Information supplied: Begin

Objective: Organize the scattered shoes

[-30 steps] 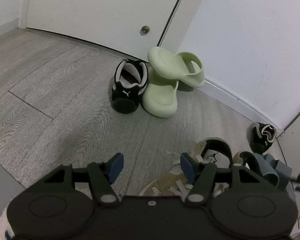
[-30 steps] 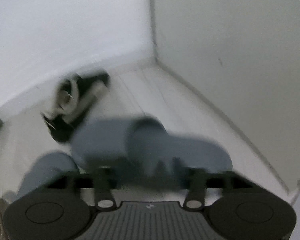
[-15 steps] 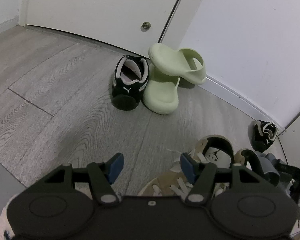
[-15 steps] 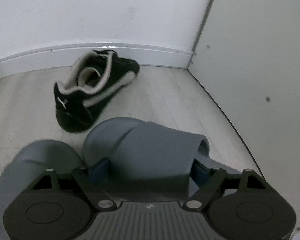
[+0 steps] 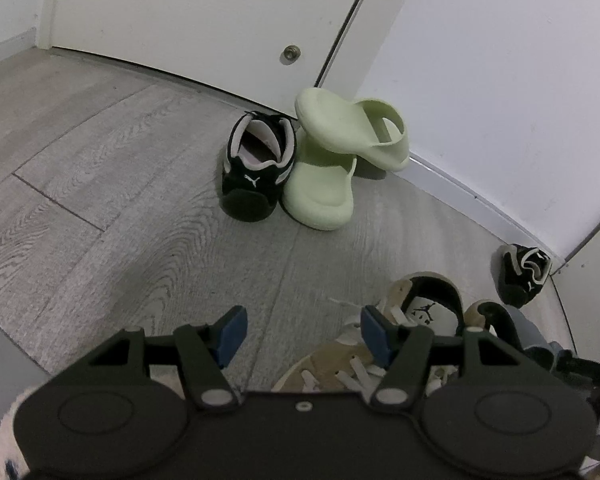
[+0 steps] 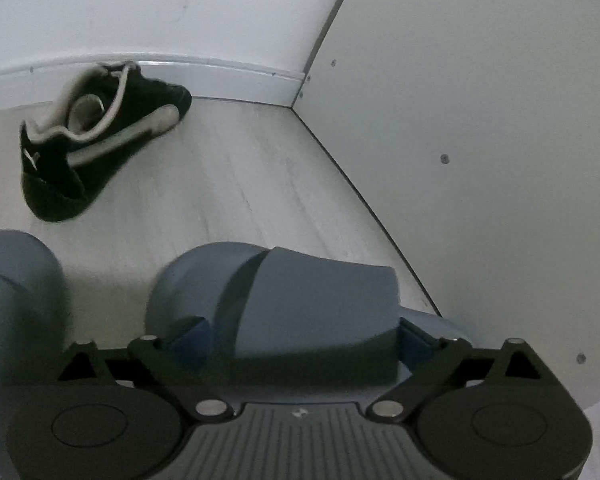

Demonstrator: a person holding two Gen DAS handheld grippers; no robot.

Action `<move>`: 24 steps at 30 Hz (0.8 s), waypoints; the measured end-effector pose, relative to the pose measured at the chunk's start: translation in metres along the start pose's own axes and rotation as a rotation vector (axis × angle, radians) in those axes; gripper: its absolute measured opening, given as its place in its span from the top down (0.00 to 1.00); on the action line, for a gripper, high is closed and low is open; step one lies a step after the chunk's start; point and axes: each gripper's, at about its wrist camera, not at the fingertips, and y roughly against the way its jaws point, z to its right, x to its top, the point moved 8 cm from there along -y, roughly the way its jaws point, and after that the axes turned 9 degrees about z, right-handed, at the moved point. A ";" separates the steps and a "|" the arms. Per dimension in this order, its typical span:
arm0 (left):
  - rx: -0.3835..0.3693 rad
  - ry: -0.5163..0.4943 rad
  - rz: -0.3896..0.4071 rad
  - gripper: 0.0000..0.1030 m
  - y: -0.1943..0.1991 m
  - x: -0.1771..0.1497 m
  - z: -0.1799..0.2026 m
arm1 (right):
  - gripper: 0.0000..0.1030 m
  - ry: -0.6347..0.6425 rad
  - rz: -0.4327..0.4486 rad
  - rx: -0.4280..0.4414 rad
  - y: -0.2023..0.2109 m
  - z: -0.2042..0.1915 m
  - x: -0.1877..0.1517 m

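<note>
The right gripper (image 6: 300, 336) has its fingers spread wide around the strap of a grey-blue slide (image 6: 300, 304), one pad on each side; whether they press it I cannot tell. Close squarely across the strap before lifting. The left gripper (image 5: 302, 334) hangs open and empty, a tan sneaker (image 5: 416, 320) beside its right finger.

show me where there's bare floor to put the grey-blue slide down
Widest bare floor: left of the black Puma sneaker and green slides, toward the door. A smaller strip lies between the other black sneaker and the side panel. Crowded: around the tan Jordan sneaker.
</note>
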 end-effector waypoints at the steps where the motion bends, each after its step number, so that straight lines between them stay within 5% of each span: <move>1: 0.000 0.001 0.001 0.38 0.000 0.000 0.000 | 0.07 -0.007 -0.002 0.006 -0.002 -0.001 0.002; 3: 0.000 0.000 0.002 0.38 0.000 0.000 0.000 | 0.22 0.006 0.001 0.016 0.006 0.002 0.003; 6: -0.001 -0.004 0.001 0.38 0.000 0.000 0.000 | 0.22 0.119 0.030 0.057 0.017 0.002 0.000; 15: -0.013 0.009 0.011 0.38 0.002 0.001 -0.002 | 0.22 0.387 0.134 0.391 0.059 -0.044 -0.004; 18: -0.017 0.013 0.012 0.37 0.002 0.002 -0.002 | 0.21 0.377 0.122 0.413 0.065 -0.048 -0.005; 20: -0.019 0.015 0.011 0.37 0.002 0.002 -0.002 | 0.20 0.284 0.096 0.430 0.065 -0.042 0.002; 24: -0.022 0.023 0.008 0.37 0.001 0.002 -0.002 | 0.02 -0.356 -0.003 0.445 0.063 0.006 0.020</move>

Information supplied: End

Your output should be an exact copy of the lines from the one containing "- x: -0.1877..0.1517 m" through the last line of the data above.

Your response:
  - x: -0.1877..0.1517 m

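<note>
The right gripper (image 6: 300, 336) has its fingers spread wide around the strap of a grey-blue slide (image 6: 300, 304), one pad on each side; whether they press it I cannot tell. Close squarely across the strap before lifting. The left gripper (image 5: 302, 334) hangs open and empty, a tan sneaker (image 5: 416, 320) beside its right finger.

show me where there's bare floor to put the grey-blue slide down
Widest bare floor: left of the black Puma sneaker and green slides, toward the door. A smaller strip lies between the other black sneaker and the side panel. Crowded: around the tan Jordan sneaker.
</note>
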 end-effector waypoints at the steps where the motion bends, each after its step number, so that straight lines between them stay within 5% of each span: <move>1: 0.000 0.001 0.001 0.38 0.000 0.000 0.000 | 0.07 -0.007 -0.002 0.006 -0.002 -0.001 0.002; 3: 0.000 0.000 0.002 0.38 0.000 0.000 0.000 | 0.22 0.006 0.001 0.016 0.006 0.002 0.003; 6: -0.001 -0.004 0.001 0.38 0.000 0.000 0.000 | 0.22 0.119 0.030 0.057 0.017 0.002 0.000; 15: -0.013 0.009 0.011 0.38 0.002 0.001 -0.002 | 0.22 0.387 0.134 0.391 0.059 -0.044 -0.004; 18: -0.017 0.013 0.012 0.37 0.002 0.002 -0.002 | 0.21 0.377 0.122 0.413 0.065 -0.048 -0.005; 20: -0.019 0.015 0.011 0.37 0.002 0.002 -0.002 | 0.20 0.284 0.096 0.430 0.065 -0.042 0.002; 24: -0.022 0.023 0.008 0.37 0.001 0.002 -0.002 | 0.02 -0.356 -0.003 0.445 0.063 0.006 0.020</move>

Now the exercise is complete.